For any responsible parent, the answer is no – yet, tens of thousands of youngsters are regularly consuming the equivalent amount of caffeine and sugar in cans of energy drinks like Red Bull, Monster and Relentless.
So it seems entirely sensible that the Government is considering introducing a ban on the sales of energy drinks to children. A consultation on how to implement the proposed ban was unveiled today, with the principal focus on whether purchasing restrictions will apply at 16 or 18.
The Government’s statistics are stark: two-thirds of children aged 10 to 17 and a quarter of six to nine-year-olds consume energy drinks.
The high level of caffeine has been linked to a string of health problems for children, including head and stomach aches, as well as hyperactivity and sleep problems.

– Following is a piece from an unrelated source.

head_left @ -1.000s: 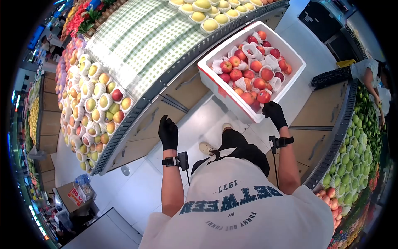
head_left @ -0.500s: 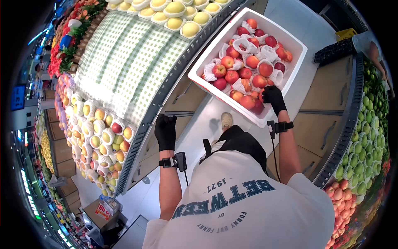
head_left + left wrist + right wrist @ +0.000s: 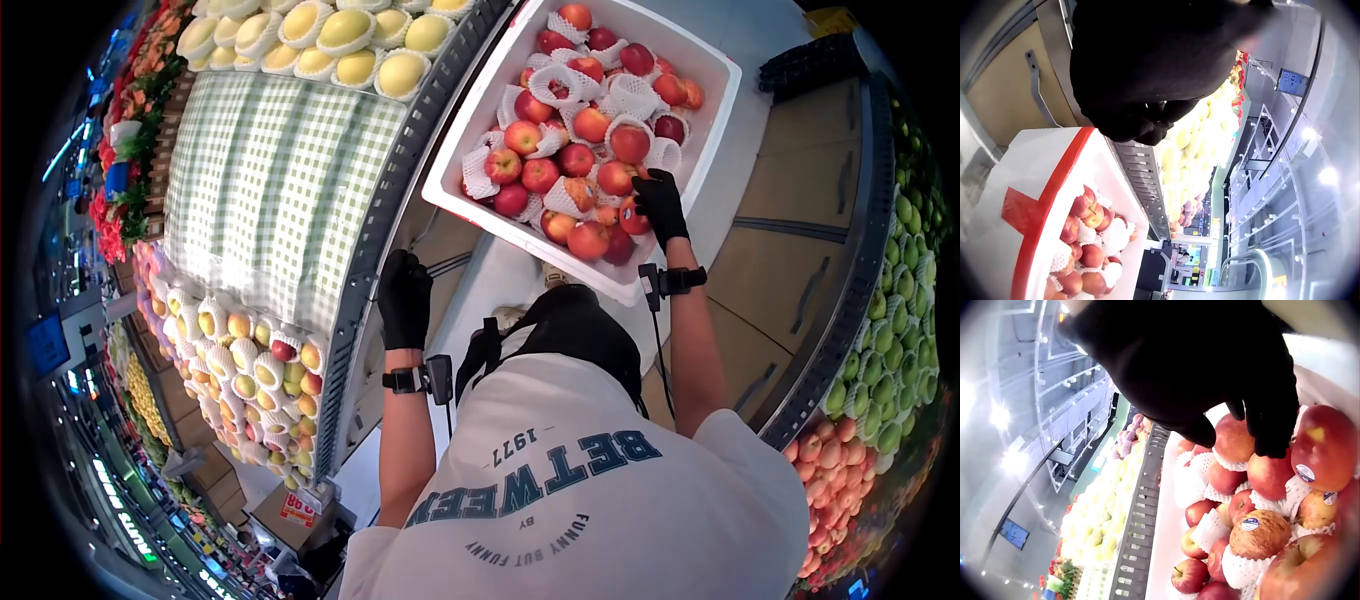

Meanwhile, the effect on children’s ability to concentrate in the classroom is also a cause for serious concern. The teachers’ union NASUWT has previously called for a ban on the sale of energy drinks to under-16s, describing the beverages as “legal highs” that fuel bad behaviour in schools.
And the problem is particularly acute in the UK, where cheap prices mean that consumption by British children is estimated to be 50% higher than in other European countries. In some outlets it is possible to buy four 250ml cans of energy drink for £1.
Public Health Minister Steve Brine said: “We all have a responsibility to protect children from products that are damaging to their health and education, and we know that drinks packed to the brim with caffeine, and often sugar, are becoming a common fixture of their diet.
“Our children already consume 50% more of these drinks than our European counterparts, and teachers have made worrying links between energy drinks and poor behaviour in the classroom.”
A 250ml can of Red Bull contains about 80mg of caffeine, roughly the same as a similarly sized cup of coffee, but three times the level of Coca-Cola. Monster Energy, which is often sold in larger cans of 500ml, contains 160mg of caffeine.
Energy drinks often also have higher levels of sugar than soft drinks. According to government figures, sugared energy drinks have 60% more calories and 65% more sugar than normal soft drinks, wit sugar one of the largest causes of obesity.
Nearly a third of children aged two to 15 are overweight or obese and younger generations are becoming obese at earlier ages and staying obese for longer, according to the Government’s obesity strategy.
Aside from the health implications, the economic cost is also great. The UK spends more each year on the treatment of obesity and diabetes than on the police, fire service and judicial system combined.
The announcement of today’s consultation follows the introduction of the ground-breaking sugar tax on soft drinks, which came into force in April, and is further evidence of an increasingly interventionist approach by the Government towards childhood obesity.